_TRY IT_
Exactly as written, write out the lines below from the first to the one containing "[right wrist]", inclusive. Pictures do not belong in the copy.

_DATA EXCERPT_
++++++++++++++++++++
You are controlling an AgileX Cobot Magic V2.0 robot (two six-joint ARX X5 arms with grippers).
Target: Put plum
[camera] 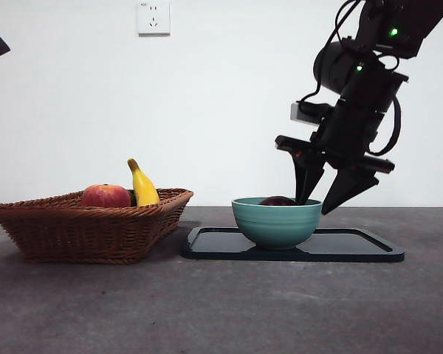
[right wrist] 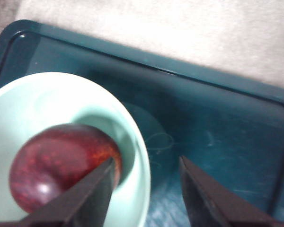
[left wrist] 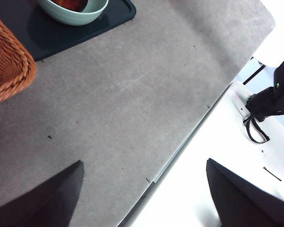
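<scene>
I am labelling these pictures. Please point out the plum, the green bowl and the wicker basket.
plum (right wrist: 61, 165): right wrist view, on its glossy upper skin.
green bowl (camera: 275, 221): front view, on its outer wall.
wicker basket (camera: 81, 232): front view, on its woven front wall.

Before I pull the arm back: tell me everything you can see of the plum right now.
The plum is round, glossy, dark maroon with reddish speckles and looks whole. It lies inside the teal bowl on the dark tray, its top just showing above the rim. The right gripper is open; one jaw is beside the plum, and contact can't be judged.
</scene>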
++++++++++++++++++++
_YOUR RESPONSE_
You are controlling an AgileX Cobot Magic V2.0 robot (two six-joint ARX X5 arms with grippers).
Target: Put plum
[camera] 
[right wrist] 

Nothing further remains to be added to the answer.